В трубке послышалось взволнованное сопение.
— Простите, недопонял.
— Сообщаю вам, что человек, выдающий себя за старшего инспектора Наркомата финансов Александра Аркадьевича Крутова, есть не кто иной, как вор-медвежатник Родионов, — официальным тоном произнес Николай Иванович. — Знаете, кто такой медвежатник?
— Объясните.
— Это взламыватель несгораемых касс и сейфов. А Савелий Николаевич Родионов крупнейший специалист в этой области.
В трубке повисло тягостное молчание.
— Вы слышали, что я сказал, Борис Иванович? — нетерпеливо произнес Савинский.
— Слышал, — глухо ответил Бочков.
— Тогда ответьте мне, что более всего интересовало этого вашего старшего инспектора, — попросил Савинский, выразительно посмотрев на Лузгина и доставая памятную книжку и карандаш.
— Только с чего вы взяли, что он мой, — похоже, обиделся Борис Иванович.
— Ну, хорошо, не ваш, — согласился с ним Савинский. — Так что его интересовало?
— Охрана банка, сигнализация и…
— И?
— Условия хранения золота.
— Вы показывали ему хранилище? — черкнув что-то в свой памятной книжке, спросил Николай Иванович.
— Он настаивал… Я не мог отказать, он показал все положенные документы и предписание, подписанное народным комиссаром. — В трубке на некоторое время повисло молчание, а затем Николай Иванович услышал убитый голос: — Николай Иванович, он видел все…
— Спасибо, Борис Иванович. Надеюсь, вам не стоит говорить, что вы должны принять дополнительные меры по усилению сохранности золотого запаса республики?

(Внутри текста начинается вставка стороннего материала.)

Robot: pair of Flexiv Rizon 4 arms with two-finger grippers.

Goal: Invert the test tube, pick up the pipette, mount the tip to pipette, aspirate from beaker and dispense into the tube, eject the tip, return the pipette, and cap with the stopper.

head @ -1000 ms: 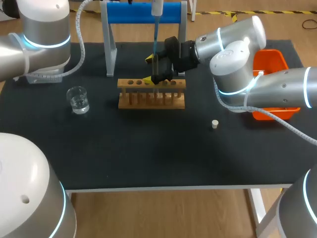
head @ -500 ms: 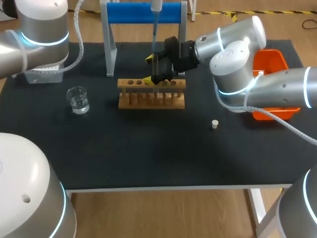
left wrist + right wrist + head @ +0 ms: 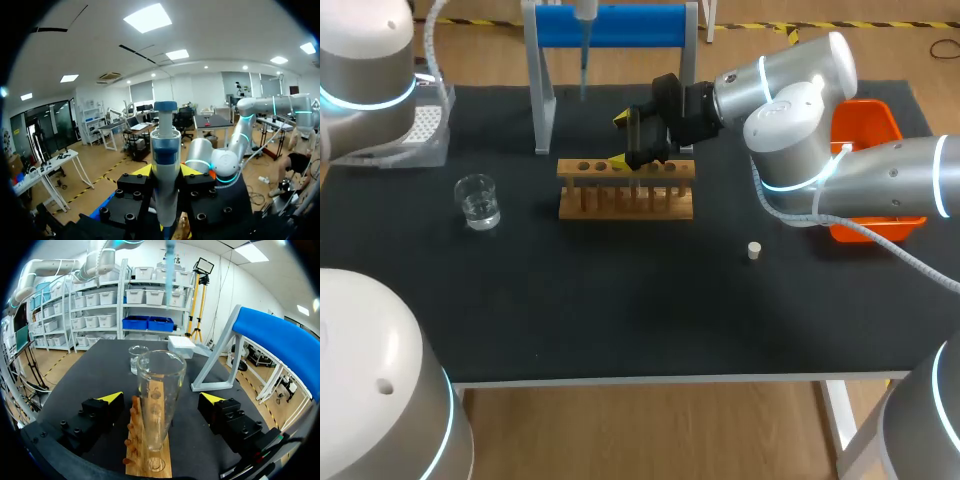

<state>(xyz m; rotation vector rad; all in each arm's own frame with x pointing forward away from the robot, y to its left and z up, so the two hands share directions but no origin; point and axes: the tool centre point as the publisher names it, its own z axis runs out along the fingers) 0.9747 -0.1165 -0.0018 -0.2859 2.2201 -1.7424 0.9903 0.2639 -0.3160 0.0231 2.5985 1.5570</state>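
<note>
A: In the left gripper [image 3: 165, 172] — pipette [image 3: 165, 145], clamped at mid-body, barrel upright. Rigid plastic, probably light; that hold looks right.
B: Right gripper [image 3: 161, 399]?
A: Fingers wide apart either side of the tube [image 3: 160, 385], not touching. Tube stands in the rack [image 3: 149, 462]. Thin glass, likely slick and fragile — take it below the rim, gently.
B: Change?
A: Pipette has swung left, off the tube, toward the left post of the blue stand [image 3: 640, 25]. Right arm unmoved.
</note>
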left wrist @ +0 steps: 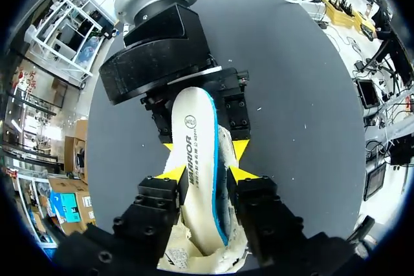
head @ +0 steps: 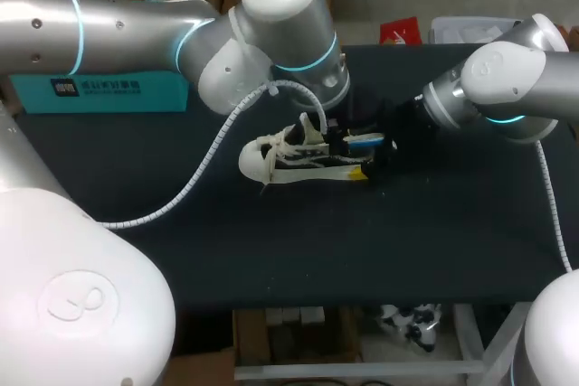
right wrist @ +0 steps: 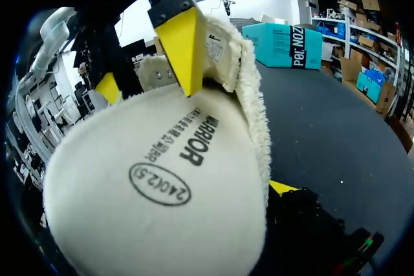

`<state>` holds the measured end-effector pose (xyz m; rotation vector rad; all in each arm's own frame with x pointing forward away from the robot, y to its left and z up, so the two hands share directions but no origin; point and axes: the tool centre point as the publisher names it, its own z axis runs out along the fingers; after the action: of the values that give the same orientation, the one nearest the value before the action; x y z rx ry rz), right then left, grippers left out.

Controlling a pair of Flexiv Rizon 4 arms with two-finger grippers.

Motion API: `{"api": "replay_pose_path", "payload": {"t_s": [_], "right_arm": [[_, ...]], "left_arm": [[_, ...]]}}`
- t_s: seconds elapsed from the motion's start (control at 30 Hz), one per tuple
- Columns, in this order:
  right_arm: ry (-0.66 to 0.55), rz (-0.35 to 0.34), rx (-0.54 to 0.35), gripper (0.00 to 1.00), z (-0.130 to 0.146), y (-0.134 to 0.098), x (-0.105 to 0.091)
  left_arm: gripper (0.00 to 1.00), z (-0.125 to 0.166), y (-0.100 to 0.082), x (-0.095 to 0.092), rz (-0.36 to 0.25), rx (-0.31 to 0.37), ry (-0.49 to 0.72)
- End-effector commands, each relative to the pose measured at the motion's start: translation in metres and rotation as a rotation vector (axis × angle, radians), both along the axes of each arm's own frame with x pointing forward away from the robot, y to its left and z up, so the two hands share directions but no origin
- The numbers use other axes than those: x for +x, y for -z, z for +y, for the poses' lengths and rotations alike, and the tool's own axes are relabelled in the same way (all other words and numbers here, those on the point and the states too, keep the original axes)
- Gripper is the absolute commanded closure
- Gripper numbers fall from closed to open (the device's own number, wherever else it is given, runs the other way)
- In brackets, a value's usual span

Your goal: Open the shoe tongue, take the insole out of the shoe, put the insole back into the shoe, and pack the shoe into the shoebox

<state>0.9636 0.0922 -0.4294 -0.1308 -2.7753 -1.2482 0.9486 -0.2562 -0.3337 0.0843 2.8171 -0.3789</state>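
The shoe (head: 298, 158) lies mid-counter (head: 434, 241), toe pointing left, with the shoebox (head: 99, 89) behind it at the far left. The insole (left wrist: 194, 159) juts from the heel opening, which the left pincer (left wrist: 206, 172) clasps from both sides. The insole's free end reaches the right pincer (left wrist: 205, 148).

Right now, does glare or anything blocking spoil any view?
Head view: lamp glare on my left arm, which hides part of the shoe. Right wrist view: the insole fills most of it, backlit. Left wrist view: evenly lit, insole plain.
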Motion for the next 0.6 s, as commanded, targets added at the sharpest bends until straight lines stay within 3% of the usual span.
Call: {"api": "replay_pose_path", "payload": {"t_s": [0.03, 0.13, 0.17, 0.23, 0.6], "right_arm": [[-0.002, 0.001, 0.002, 1.0, 0.0, 0.006, -0.002], [-0.002, 0.001, 0.002, 1.0, 0.0, 0.006, -0.002], [-0.002, 0.001, 0.002, 1.0, 0.0, 0.006, -0.002], [-0.002, 0.001, 0.002, 1.0, 0.0, 0.006, -0.002], [-0.002, 0.001, 0.002, 1.0, 0.0, 0.006, -0.002]], "left_arm": [[0.6, -0.012, 0.011, 0.008, -0.023, 0.02, -0.031], [0.63, -0.013, 0.015, 0.015, -0.027, 0.021, -0.052], [0.68, -0.013, 0.015, 0.017, -0.02, 0.018, -0.051], [1.0, -0.011, 0.016, 0.018, -0.016, 0.012, -0.053], [1.0, 0.01, -0.015, 0.003, 0.001, -0.069, -0.008]]}}
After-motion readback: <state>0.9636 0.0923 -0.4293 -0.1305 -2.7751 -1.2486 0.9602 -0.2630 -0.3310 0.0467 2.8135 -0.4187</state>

— Я немедленно сменю коды на замках и удвою охрану, — заявил Бочков.
— Хорошо.
— А вы, что вы намерены предпринять? — явно волновался голос в трубке.
— Я намерен арестовать этого вашего Крутова и его сообщницу, — ответил Савинский.
— Он не мой, — обиженно напомнил начальнику милиции Борис Иванович.
— Простите.
— Вы знаете, где они находятся?
— Похоже, знаю.
— А когда вы намерены произвести арест? — поинтересовался Бочков.